## What you should do
Within the listing below, filter for "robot" and copy every matching line.

## Entries supplied
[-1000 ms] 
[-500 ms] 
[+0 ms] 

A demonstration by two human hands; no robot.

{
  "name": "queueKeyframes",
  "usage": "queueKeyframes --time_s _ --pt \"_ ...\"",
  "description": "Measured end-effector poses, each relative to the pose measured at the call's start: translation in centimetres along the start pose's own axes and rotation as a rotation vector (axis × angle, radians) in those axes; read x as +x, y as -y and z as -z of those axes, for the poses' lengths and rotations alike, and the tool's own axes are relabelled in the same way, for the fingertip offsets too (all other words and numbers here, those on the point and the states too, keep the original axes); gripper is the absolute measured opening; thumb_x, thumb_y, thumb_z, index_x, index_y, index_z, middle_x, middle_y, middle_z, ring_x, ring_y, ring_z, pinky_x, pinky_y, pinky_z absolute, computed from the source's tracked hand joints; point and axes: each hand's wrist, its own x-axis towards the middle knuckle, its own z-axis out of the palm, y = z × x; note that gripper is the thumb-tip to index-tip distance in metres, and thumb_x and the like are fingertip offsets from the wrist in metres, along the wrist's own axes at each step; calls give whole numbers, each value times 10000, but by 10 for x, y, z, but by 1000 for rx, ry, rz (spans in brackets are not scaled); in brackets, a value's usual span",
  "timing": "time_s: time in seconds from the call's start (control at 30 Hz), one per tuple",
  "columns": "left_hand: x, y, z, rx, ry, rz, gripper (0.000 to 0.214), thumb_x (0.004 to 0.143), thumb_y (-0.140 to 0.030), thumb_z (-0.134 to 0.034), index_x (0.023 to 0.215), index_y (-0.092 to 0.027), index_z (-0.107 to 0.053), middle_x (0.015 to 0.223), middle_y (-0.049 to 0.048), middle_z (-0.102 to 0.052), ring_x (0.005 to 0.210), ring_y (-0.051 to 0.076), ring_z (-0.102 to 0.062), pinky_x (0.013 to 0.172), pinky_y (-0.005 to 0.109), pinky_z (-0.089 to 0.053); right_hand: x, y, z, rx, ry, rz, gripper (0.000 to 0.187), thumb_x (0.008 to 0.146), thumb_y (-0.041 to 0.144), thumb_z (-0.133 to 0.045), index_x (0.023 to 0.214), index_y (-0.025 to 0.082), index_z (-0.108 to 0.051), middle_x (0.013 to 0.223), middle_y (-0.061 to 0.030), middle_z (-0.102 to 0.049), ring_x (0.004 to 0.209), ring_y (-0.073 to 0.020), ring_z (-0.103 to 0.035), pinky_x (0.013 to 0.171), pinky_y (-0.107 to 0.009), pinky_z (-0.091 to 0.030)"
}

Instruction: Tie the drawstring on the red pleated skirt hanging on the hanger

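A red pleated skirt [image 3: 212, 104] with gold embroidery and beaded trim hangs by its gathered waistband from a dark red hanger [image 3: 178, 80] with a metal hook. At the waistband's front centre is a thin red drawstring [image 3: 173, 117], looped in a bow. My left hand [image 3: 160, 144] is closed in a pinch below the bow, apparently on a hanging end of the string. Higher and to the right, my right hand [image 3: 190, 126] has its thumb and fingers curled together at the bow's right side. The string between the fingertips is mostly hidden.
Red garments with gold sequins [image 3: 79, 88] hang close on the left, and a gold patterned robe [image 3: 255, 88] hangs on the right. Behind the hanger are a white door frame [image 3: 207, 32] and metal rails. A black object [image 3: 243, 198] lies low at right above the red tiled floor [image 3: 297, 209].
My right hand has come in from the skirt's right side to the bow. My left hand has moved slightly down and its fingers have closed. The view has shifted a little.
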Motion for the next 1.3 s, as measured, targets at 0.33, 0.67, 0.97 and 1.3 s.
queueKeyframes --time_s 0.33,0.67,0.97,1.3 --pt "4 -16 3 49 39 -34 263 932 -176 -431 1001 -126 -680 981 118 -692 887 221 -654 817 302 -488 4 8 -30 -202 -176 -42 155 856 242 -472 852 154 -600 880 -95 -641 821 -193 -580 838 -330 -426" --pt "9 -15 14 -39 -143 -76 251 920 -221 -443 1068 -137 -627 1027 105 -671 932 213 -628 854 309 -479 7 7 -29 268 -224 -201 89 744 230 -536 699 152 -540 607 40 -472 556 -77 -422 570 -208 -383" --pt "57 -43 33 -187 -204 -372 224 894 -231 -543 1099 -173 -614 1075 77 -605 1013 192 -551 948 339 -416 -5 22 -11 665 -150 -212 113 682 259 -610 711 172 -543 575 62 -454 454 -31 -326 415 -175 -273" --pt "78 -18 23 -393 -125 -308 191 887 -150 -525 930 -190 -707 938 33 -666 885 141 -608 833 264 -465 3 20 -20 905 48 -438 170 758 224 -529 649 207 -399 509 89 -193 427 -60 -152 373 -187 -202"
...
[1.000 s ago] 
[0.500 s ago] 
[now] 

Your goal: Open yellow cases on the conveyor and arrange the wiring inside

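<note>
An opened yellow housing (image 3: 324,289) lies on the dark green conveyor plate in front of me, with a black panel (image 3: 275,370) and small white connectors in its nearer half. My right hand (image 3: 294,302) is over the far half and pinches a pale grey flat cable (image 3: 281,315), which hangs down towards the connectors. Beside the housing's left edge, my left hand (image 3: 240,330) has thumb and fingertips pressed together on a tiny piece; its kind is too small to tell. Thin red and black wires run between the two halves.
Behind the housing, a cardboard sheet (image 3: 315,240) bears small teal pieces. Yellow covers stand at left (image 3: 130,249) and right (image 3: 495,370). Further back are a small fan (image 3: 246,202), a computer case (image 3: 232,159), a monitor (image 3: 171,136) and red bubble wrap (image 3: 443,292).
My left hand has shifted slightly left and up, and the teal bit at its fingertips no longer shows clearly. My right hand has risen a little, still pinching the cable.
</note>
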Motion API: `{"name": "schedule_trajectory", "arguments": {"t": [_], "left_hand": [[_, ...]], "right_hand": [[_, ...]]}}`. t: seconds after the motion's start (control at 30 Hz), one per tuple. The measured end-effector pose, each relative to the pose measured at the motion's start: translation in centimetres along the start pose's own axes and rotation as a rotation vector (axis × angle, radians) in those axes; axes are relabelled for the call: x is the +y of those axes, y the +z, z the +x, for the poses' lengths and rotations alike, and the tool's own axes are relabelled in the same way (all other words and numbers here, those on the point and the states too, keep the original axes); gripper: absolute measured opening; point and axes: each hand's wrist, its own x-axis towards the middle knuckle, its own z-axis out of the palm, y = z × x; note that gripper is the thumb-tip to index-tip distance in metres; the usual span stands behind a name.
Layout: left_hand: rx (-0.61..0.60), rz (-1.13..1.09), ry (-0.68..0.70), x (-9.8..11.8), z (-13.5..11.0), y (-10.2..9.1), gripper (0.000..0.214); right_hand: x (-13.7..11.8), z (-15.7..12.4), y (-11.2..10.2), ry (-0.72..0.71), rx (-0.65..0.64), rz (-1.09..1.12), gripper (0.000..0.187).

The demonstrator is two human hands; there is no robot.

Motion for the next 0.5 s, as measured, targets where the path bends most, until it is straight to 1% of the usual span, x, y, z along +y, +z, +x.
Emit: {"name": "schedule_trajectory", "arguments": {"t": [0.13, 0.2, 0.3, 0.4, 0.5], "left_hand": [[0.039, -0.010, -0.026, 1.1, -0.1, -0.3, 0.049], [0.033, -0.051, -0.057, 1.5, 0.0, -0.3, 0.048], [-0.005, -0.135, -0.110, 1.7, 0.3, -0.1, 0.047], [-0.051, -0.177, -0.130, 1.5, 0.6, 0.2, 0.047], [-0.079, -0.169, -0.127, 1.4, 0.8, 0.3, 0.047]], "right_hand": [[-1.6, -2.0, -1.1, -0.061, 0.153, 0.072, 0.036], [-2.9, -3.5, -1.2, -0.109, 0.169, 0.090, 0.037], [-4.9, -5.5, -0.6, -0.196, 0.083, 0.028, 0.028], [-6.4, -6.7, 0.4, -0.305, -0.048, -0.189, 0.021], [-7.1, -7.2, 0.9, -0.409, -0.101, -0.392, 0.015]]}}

## Solution to this exercise
A demonstration by two human hands; no robot.
The demonstrator is two human hands; there is no robot.

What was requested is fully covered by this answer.